[Records from a data source]
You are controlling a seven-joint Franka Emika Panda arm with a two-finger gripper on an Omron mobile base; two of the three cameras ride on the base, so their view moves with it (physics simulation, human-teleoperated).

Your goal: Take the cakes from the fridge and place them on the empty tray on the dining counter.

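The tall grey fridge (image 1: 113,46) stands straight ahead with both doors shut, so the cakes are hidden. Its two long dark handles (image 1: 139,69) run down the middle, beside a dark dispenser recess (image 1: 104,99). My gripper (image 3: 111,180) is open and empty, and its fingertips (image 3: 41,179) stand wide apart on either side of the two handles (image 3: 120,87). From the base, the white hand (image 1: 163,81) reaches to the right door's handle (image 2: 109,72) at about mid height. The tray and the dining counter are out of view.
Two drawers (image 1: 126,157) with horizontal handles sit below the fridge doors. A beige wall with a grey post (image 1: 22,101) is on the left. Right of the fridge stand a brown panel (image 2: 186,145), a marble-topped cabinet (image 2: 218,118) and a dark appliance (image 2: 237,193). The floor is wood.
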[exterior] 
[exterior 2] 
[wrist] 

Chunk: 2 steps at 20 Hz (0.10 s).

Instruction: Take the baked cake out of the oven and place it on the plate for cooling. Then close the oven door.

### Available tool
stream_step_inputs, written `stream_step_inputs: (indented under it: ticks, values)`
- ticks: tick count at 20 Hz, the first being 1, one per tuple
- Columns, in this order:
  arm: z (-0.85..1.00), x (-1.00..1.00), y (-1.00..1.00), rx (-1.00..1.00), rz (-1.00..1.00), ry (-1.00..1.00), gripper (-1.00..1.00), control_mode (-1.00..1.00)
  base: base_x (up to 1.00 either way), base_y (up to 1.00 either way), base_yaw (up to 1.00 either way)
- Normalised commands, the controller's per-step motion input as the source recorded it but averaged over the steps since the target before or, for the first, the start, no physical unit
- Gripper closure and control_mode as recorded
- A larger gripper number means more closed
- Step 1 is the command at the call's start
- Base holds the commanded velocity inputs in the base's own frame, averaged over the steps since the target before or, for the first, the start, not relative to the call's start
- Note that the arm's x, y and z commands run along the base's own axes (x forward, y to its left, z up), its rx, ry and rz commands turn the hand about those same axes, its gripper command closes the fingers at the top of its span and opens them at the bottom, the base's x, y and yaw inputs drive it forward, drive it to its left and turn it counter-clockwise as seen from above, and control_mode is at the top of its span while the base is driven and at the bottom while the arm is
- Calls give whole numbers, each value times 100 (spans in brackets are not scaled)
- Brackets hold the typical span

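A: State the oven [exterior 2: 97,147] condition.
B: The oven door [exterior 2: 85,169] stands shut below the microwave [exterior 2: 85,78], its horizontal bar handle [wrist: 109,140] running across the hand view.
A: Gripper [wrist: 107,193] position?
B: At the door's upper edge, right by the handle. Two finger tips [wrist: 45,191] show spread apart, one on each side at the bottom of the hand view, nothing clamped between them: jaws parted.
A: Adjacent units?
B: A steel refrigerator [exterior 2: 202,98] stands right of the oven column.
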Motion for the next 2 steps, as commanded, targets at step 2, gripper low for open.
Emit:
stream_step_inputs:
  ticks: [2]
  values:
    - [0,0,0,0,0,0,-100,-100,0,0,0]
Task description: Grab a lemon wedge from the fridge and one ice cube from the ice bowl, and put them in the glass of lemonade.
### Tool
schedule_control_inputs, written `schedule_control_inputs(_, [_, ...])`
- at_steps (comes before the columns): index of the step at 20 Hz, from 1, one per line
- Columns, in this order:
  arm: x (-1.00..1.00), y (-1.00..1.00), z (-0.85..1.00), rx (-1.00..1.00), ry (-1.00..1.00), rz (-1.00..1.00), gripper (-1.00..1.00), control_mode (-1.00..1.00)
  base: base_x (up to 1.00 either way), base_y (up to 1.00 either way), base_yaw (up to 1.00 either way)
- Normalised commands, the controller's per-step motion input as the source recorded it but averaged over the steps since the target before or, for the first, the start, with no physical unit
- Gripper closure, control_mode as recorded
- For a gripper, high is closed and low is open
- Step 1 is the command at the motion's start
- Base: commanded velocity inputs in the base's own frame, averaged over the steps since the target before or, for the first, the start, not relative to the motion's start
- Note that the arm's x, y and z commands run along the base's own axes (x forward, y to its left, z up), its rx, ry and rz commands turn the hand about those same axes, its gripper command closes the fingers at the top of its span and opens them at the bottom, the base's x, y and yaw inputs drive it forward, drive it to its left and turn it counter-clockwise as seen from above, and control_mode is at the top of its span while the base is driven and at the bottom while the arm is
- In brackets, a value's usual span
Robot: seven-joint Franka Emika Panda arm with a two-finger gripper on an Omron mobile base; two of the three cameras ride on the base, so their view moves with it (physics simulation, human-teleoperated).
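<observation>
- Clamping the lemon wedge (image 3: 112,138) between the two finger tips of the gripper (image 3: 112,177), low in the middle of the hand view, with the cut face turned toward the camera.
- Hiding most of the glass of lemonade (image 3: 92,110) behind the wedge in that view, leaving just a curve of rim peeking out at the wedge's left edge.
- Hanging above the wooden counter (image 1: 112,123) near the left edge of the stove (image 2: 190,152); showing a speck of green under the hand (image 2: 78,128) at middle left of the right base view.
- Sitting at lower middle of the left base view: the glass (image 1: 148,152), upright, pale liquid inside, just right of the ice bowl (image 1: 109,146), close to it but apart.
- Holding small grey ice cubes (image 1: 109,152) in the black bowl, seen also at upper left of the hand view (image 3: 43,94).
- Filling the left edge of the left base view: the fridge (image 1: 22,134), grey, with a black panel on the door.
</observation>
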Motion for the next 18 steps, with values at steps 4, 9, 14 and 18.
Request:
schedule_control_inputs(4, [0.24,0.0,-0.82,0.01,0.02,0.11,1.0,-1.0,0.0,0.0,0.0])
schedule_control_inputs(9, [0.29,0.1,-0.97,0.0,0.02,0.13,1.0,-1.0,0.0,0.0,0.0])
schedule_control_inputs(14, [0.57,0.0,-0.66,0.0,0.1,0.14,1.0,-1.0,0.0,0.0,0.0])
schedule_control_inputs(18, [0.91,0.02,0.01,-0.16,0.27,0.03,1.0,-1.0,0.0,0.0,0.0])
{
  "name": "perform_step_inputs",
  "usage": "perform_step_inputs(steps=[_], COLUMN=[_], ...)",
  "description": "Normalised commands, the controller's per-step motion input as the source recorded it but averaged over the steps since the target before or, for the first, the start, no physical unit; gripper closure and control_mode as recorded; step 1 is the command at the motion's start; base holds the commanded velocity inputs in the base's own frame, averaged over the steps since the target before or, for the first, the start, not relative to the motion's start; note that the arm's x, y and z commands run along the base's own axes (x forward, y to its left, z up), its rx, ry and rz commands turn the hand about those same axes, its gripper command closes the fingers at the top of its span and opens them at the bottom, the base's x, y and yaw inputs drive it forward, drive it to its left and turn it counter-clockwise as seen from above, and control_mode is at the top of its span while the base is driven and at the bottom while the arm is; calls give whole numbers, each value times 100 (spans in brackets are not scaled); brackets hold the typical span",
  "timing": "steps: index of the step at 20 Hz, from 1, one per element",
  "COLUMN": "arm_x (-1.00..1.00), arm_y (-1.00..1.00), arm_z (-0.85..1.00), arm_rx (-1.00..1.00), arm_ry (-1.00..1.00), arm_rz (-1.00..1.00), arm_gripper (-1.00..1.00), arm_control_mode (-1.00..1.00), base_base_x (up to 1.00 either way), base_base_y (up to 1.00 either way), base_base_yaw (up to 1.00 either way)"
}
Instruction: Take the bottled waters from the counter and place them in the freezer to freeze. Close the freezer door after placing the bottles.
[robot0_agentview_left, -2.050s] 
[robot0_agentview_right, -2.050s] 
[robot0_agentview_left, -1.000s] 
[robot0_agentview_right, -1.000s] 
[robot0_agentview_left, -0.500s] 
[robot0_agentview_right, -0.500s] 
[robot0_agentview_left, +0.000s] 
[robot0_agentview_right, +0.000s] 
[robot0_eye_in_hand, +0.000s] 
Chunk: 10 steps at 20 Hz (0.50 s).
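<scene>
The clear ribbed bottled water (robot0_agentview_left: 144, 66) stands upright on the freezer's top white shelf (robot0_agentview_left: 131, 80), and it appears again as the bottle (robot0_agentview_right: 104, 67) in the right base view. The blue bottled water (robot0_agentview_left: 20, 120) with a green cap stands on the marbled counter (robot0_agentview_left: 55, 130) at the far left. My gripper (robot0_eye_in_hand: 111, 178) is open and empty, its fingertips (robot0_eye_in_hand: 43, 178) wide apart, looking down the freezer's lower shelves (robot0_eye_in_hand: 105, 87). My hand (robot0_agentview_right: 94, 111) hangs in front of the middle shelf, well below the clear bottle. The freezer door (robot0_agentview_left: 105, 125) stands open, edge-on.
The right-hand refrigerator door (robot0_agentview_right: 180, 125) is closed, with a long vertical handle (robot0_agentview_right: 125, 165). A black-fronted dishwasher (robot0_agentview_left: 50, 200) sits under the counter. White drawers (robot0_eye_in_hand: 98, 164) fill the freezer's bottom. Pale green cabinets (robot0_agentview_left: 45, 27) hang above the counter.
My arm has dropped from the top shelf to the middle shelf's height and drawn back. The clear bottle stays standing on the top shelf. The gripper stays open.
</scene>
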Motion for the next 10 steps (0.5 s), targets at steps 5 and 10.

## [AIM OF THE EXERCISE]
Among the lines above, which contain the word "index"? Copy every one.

## [OUTPUT OF THE EXERCISE]
- at_steps (comes before the columns): index of the step at 20 Hz, from 1, one per line
  "timing": "steps: index of the step at 20 Hz, from 1, one per element",

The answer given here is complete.